Data Engineer - Sandton
8 days ago
The Data Engineer will report into the Data Engineering Lead and will design, implement and maintain data pipelines that are scalable, repeatable, secure and can serve multiple users within the business. In addition they will manage all aspects of the data platform. The Data Engineer will source data, assess quality, check for accuracy prior to reporting and analysis and ensure that users can access the required data. This individual will develop prototypes and proof of concepts for data science solutions. In addition they will implement complex data projects with a focus on collecting, parsing, managing, modelling and visualising large sets of data using multiple platforms. The Data Engineer will need to understand how to apply technologies to solve big data problems and develop big data solutions. This may involve distributed computing systems and distributed machine learning deployment.

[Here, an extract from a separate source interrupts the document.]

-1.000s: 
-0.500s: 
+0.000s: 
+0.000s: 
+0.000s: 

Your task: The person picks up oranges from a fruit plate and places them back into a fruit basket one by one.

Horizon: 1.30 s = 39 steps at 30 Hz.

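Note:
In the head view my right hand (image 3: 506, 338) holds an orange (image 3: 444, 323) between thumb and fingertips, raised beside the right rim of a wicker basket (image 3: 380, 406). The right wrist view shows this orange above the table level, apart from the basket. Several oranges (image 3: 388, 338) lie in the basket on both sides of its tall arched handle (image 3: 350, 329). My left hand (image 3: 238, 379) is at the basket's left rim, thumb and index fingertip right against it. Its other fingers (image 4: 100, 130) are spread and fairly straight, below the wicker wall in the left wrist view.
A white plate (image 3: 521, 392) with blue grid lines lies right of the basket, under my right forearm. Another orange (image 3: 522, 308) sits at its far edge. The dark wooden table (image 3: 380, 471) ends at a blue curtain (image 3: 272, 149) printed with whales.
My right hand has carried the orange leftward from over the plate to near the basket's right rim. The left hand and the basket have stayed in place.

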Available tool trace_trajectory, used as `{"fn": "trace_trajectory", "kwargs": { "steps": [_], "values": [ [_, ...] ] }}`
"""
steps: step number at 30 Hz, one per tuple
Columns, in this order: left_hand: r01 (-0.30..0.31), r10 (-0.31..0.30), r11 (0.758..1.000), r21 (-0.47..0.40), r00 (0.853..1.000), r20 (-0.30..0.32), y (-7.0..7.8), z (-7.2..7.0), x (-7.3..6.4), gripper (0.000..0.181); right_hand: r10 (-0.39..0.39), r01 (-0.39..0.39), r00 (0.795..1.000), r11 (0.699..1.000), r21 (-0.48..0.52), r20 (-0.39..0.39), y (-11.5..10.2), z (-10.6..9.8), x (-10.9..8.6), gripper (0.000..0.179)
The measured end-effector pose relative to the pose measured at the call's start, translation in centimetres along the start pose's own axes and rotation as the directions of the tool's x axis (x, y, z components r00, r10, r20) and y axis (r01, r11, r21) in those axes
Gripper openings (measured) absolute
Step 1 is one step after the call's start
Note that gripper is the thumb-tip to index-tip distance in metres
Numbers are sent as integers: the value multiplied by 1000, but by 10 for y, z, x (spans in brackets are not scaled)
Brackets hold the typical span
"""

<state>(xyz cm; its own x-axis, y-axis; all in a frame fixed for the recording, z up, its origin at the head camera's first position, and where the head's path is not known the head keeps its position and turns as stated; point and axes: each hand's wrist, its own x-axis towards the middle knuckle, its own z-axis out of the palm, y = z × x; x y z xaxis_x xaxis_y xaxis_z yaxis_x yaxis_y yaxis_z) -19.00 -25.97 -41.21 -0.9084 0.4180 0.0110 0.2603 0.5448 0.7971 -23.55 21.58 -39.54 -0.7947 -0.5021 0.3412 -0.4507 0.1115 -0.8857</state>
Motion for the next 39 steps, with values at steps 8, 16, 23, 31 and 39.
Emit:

Assist with research on development and trends in the area of Data Engineering.
Ensure knowledge of industry standards as well as best practice and identify gaps.
Partner with business and data colleagues to determine and refine requirements, understand business needs and translate needs into technical solutions.
Ensure that all aspects of the data platform are adequately managed i.e. data management, storage, access to data, data science and traditional reporting tools.
Identify and source data that will meet stakeholder requirements.
Clean data as required to ensure accuracy.
Convert data into an easily understandable format to ensure that stakeholders can interpret data in a way that meets the objectives of the requests
Code, test and document new or modified data systems to create robust and scalable applications for data analytics.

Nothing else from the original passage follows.